“The Goldfinch” is a film directed by John Crowley with screenwriter Peter Straughan adapting the novel written by Donna Tartt. The story centers on a young man named Theodore Decker, played by Ansel Elgort, whose mother was killed in a bombing Metropolitan Museum of Art when he was thirteen years-old. A much younger actor with the distinctive name of Oakes Fegley takes on the younger Theo. The film also stars Jeffrey Wright, Nicole Kidman, and Luke Wilson.
Theo has grown up and sells antiques in New York, alongside a mentor, played by Wright. This is one of those films which cuts back and forth between his adult years and his troubled childhood. Theo has developed a substance abuse problem to go along with his other challenges. After his mother’s death, the movie explores how Theo was betrayed by those who were supposed to care for him, and encouraged by those who had no such obligation.
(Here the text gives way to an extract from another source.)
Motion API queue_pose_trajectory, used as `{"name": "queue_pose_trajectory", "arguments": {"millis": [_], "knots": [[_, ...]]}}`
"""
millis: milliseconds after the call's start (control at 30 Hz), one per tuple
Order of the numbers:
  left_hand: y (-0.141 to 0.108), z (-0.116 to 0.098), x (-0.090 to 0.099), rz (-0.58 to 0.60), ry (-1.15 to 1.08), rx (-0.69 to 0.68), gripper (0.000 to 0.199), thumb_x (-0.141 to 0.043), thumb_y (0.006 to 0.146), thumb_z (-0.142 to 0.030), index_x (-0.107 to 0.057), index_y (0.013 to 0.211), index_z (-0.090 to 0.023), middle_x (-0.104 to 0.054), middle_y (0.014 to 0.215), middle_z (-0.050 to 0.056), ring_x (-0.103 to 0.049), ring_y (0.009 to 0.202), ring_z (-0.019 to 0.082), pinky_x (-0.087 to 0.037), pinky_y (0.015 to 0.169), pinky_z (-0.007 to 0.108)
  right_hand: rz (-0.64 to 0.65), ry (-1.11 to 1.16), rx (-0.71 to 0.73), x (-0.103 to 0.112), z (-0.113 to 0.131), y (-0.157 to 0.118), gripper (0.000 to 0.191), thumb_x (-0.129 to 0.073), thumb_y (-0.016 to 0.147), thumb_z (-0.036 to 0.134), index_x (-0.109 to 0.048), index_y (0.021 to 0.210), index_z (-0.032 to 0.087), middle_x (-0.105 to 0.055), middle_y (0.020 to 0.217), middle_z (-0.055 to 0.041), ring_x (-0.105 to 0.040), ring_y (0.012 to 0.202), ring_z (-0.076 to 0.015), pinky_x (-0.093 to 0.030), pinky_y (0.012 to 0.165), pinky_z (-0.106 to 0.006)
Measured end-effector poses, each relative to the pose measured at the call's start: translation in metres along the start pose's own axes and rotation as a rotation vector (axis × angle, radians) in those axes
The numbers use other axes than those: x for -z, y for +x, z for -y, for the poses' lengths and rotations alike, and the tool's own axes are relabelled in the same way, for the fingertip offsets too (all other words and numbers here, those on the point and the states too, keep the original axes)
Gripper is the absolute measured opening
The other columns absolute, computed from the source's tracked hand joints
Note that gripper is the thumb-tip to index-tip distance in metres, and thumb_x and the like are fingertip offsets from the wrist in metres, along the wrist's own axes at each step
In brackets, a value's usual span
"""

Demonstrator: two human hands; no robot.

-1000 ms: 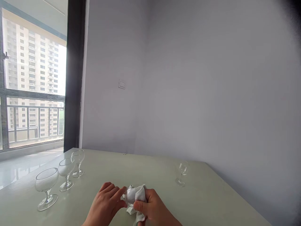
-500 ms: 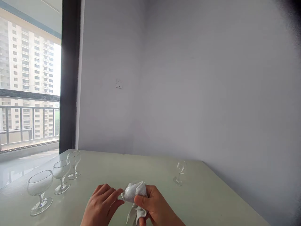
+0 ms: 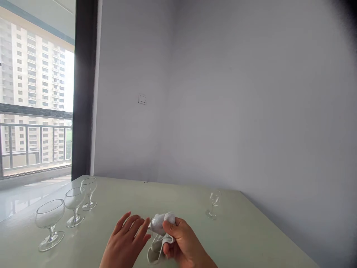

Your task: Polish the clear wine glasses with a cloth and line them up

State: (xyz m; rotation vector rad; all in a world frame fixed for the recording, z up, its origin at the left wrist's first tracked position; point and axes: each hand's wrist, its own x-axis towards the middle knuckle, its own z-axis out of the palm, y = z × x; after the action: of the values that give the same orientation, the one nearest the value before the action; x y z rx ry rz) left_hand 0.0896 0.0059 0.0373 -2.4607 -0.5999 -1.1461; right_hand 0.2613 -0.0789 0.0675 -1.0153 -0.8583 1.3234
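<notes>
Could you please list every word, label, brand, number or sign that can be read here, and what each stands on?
No readable text anywhere.
White cloth: no lettering visible.
Clear stemmed glasses on the pale green tabletop: no lettering visible.
White rectangular wall switch: no lettering visible.
Tiny dark mark at the tabletop's far edge: too small to tell.
Small dark shape at the picture's left edge: cut off, unidentifiable.

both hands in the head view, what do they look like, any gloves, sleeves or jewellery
The left hand and right hand are both bare, with slim fingers. No glove, ring, watch or bracelet shows on either, and no sleeve reaches into the picture. The nails are too small to judge.
</notes>
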Motion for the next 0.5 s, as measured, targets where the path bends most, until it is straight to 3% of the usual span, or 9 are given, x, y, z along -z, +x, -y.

I ended up liking the film, but it’s another one that still was a mixed bag. It’s a long movie and it feels like a long movie. The transitions between the two main eras of Theo’s life was a little jarring. The cast was great though. Reliable performers such as Wright and Kidman still managed to keep me engaged. It was an interesting story for the most part and delved into the world of art history and antiques, which I didn’t mind. I was rather distracted by some of the extraordinary coincidences that sort of kept cropping up on how the adult Theo kept reconnecting with aspects of his childhood. I have yet to read the novel, so I can’t say for sure, but it really felt like a lot was left out of the adaptation which could have helped the screen version make a little better sense.
It’s a film I didn’t necessarily mind seeing, but I would say it’s probably something one doesn’t need to make a special effort to watch.